Overhauling health-care system tops agenda at annual meeting of Canada's doctors
By Jennifer Graham (CP) – 6 days ago
SASKATOON — The incoming president of the Canadian Medical Association says this country's health-care system is sick and doctors need to develop a plan to cure it.
Dr. Anne Doig says patients are getting less than optimal care and she adds that physicians from across the country - who will gather in Saskatoon on Sunday for their annual meeting - recognize that changes must be made.
"We all agree that the system is imploding, we all agree that things are more precarious than perhaps Canadians realize," Doing said in an interview with The Canadian Press.
"We know that there must be change," she said. "We're all running flat out, we're all just trying to stay ahead of the immediate day-to-day demands."
The pitch for change at the conference is to start with a presentation from Dr. Robert Ouellet, the current president of the CMA, who has said there's a critical need to make Canada's health-care system patient-centred. He will present details from his fact-finding trip to Europe in January, where he met with health groups in England, Denmark, Belgium, Netherlands and France.
His thoughts on the issue are already clear. Ouellet has been saying since his return that "a health-care revolution has passed us by," that it's possible to make wait lists disappear while maintaining universal coverage and "that competition should be welcomed, not feared."
In other words, Ouellet believes there could be a role for private health-care delivery within the public system.
He has also said the Canadian system could be restructured to focus on patients if hospitals and other health-care institutions received funding based on the patients they treat, instead of an annual, lump-sum budget. This "activity-based funding" would be an incentive to provide more efficient care, he has said.
Doig says she doesn't know what a proposed "blueprint" toward patient-centred care might look like when the meeting wraps up Wednesday. She'd like to emerge with clear directions about where the association should focus efforts to direct change over the next few years. She also wants to see short-term, medium-term and long-term goals laid out.
"A short-term achievable goal would be to accelerate the process of getting electronic medical records into physicians' offices," she said. "That's one I think ought to be a priority and ought to be achievable."
A long-term goal would be getting health systems "talking to each other," so information can be quickly shared to help patients.
Doig, who has had a full-time family practice in Saskatoon for 30 years, acknowledges that when physicians have talked about changing the health-care system in the past, they've been accused of wanting an American-style structure. She insists that's not the case.
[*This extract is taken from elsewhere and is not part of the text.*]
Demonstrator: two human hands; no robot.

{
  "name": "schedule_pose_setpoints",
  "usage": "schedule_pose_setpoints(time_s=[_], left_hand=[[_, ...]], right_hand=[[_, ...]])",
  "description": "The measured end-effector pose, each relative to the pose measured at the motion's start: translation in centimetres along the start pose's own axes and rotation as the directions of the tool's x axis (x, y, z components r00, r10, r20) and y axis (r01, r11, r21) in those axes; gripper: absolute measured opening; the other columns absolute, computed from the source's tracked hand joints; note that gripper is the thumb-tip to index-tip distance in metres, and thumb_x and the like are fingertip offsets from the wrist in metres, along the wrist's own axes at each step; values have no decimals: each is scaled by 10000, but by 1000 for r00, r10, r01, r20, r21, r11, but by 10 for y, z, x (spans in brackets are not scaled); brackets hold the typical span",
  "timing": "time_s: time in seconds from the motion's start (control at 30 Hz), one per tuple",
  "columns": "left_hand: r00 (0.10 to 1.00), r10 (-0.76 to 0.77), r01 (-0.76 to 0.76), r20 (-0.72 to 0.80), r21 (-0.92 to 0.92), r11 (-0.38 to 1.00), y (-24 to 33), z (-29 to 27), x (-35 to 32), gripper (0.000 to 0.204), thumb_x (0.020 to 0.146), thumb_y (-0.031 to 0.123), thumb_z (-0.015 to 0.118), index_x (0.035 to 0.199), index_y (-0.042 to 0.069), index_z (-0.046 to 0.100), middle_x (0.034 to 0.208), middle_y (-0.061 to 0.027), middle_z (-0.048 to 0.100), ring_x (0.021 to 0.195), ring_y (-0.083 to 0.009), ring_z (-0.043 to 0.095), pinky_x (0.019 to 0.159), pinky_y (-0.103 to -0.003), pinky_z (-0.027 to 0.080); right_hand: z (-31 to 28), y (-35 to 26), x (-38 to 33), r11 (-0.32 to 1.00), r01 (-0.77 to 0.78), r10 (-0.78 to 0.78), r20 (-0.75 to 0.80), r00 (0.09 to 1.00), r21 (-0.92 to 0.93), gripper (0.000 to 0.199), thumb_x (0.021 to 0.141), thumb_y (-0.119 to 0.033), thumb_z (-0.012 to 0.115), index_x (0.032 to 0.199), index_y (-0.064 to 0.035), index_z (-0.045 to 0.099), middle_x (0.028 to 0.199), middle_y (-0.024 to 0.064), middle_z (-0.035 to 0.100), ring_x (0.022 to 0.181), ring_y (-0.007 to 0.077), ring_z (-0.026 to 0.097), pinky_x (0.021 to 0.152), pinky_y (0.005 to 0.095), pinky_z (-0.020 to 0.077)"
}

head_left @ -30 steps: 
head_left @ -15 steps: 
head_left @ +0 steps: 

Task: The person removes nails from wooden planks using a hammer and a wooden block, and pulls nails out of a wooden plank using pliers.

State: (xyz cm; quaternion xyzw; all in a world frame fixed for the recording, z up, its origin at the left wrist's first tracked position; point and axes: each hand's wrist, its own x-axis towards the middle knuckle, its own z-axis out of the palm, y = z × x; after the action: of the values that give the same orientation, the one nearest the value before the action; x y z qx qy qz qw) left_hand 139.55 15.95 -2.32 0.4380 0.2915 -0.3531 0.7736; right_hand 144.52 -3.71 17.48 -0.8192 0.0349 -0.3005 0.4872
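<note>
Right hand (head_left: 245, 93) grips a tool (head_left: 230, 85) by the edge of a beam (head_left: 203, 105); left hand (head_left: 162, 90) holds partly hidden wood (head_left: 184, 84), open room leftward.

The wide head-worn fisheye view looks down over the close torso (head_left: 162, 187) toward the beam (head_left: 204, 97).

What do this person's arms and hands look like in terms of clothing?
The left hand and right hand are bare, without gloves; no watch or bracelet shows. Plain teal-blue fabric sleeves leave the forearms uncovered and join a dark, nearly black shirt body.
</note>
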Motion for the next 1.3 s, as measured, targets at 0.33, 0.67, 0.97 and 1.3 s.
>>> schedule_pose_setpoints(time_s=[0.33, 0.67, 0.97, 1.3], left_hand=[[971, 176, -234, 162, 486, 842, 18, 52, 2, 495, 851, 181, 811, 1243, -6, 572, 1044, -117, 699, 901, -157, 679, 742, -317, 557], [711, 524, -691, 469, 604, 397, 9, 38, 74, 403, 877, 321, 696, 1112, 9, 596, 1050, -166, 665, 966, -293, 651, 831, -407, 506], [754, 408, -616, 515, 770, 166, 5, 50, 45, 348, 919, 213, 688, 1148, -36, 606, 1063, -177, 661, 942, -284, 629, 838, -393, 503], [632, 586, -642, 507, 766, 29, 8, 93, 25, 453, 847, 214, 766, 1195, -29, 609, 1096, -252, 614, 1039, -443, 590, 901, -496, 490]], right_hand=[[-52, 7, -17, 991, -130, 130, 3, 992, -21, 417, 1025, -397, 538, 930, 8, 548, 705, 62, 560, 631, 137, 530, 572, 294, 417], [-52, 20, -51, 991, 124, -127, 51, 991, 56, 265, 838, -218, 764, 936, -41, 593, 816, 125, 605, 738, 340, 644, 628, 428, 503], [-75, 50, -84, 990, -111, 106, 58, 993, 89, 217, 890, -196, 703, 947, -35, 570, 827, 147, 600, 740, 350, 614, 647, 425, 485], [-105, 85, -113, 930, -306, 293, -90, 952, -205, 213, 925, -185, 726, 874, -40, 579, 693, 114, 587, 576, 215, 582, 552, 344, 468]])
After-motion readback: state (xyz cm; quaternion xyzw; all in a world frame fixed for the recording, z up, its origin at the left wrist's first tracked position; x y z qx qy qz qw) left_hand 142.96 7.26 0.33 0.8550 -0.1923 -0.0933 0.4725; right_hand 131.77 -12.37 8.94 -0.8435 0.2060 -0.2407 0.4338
"It's not about choosing between an American system or a Canadian system," said Doig. "The whole thing is about looking at what other people do."
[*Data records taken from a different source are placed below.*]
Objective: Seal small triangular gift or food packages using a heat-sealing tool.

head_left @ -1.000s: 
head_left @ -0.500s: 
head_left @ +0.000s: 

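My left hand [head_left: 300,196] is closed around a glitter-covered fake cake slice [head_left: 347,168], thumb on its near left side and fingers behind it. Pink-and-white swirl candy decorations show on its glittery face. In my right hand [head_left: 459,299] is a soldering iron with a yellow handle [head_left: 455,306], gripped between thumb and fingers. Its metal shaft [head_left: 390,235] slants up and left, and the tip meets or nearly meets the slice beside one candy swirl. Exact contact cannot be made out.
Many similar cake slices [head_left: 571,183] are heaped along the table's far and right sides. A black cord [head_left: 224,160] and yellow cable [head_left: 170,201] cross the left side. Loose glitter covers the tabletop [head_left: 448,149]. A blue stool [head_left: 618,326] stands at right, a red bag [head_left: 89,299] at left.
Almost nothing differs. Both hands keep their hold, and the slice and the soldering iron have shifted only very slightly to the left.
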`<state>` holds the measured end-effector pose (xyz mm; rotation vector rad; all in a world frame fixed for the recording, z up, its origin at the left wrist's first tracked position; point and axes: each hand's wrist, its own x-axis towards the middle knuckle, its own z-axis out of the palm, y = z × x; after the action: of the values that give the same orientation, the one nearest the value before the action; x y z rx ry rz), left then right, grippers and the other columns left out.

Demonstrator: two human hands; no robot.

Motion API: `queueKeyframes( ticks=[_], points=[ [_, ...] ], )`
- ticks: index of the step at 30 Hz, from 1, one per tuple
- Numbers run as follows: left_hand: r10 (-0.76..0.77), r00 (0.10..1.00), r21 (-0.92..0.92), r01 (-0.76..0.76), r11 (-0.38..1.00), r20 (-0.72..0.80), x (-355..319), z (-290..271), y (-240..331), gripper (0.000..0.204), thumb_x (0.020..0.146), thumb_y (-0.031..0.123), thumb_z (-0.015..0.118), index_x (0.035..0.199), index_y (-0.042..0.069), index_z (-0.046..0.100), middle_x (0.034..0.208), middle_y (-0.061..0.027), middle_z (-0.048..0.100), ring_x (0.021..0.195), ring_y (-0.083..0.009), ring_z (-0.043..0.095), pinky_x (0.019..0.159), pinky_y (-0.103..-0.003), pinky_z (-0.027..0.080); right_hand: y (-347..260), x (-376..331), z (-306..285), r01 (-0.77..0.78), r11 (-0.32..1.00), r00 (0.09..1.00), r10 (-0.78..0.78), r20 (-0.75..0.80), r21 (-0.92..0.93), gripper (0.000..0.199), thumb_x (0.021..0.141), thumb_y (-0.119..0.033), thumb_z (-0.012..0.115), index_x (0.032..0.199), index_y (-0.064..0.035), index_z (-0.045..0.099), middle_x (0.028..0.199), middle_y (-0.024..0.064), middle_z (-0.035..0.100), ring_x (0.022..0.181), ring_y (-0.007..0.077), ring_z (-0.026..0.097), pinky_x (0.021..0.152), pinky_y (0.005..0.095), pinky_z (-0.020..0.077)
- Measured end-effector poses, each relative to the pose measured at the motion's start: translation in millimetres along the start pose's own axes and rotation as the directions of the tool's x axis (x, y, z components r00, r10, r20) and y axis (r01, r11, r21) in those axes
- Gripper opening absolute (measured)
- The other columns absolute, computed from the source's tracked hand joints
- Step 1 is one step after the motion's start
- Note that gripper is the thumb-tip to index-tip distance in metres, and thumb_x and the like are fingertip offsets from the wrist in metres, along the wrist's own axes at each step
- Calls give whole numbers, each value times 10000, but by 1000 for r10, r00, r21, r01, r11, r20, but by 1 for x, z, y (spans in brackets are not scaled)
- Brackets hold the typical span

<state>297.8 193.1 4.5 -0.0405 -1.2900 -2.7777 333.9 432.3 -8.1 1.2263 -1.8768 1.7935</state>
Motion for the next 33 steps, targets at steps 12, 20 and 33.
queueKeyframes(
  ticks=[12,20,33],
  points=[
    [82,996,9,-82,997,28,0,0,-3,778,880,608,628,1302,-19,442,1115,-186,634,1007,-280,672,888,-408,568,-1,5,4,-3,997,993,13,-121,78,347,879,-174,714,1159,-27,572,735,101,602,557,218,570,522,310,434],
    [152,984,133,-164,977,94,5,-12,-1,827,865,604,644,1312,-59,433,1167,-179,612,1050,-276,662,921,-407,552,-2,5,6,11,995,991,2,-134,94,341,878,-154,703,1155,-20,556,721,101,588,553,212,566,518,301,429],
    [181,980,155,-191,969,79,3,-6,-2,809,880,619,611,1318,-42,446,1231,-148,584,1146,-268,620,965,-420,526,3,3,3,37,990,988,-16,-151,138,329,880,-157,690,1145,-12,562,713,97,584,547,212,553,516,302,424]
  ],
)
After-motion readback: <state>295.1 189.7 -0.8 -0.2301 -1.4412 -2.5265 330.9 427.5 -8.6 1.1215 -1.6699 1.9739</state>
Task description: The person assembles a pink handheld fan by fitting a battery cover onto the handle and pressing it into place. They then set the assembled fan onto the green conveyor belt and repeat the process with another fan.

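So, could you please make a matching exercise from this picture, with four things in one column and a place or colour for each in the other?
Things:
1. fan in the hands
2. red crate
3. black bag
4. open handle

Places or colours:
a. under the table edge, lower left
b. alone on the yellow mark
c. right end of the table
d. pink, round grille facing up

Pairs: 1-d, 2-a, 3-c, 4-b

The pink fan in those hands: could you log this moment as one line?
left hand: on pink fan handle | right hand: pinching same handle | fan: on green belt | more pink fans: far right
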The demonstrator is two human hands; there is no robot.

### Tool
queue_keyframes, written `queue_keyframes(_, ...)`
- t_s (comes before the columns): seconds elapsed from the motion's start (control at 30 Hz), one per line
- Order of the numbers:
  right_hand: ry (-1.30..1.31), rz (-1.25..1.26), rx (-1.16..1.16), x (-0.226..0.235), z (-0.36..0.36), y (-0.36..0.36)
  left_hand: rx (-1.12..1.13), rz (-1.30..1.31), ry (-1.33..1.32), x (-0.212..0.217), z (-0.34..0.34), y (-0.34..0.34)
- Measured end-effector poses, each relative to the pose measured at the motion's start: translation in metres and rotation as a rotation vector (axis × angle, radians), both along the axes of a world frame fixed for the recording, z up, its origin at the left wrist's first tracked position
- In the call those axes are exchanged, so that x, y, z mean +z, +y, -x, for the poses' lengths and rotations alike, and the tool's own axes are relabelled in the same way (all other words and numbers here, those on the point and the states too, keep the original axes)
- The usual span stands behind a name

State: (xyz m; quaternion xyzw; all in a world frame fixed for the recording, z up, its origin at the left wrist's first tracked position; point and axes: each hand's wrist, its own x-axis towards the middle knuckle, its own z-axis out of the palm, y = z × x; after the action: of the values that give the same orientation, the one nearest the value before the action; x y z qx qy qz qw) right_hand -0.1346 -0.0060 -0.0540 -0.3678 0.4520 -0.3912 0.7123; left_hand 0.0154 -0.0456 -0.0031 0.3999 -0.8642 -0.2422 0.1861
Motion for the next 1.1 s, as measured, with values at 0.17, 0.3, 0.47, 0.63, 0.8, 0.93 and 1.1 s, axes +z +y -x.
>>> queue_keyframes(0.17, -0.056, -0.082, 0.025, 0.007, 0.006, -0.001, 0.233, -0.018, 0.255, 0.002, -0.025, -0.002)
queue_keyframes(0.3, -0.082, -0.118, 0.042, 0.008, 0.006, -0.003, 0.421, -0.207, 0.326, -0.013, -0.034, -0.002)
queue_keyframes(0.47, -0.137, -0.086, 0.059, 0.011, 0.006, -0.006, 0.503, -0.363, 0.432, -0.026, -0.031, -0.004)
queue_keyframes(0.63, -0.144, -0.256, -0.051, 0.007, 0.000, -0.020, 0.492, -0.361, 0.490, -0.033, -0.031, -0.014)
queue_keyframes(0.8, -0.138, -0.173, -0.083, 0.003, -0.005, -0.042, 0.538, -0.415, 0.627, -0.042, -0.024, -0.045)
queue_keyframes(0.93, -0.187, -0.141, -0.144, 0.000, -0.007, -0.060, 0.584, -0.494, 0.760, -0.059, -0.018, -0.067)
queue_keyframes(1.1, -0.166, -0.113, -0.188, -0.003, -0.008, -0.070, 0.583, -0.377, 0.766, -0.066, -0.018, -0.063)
"That's called looking at the evidence, looking at how care is delivered and how care is paid for all around us (and) then saying 'Well, OK, that's good information. How do we make all of that work in the Canadian context? What do the Canadian people want?' "
Doig says there are some "very good things" about Canada's health-care system, but she points out that many people have stories about times when things didn't go well for them or their family.
"(Canadians) have to understand that the system that we have right now - if it keeps on going without change - is not sustainable," said Doig.
"They have to look at the evidence that's being presented and will be presented at (the meeting) and realize what Canada's doctors are trying to tell you, that you can get better care than what you're getting and we all have to participate in the discussion around how do we do that and of course how do we pay for it."
Copyright © 2009 The Canadian Press. All rights reserved.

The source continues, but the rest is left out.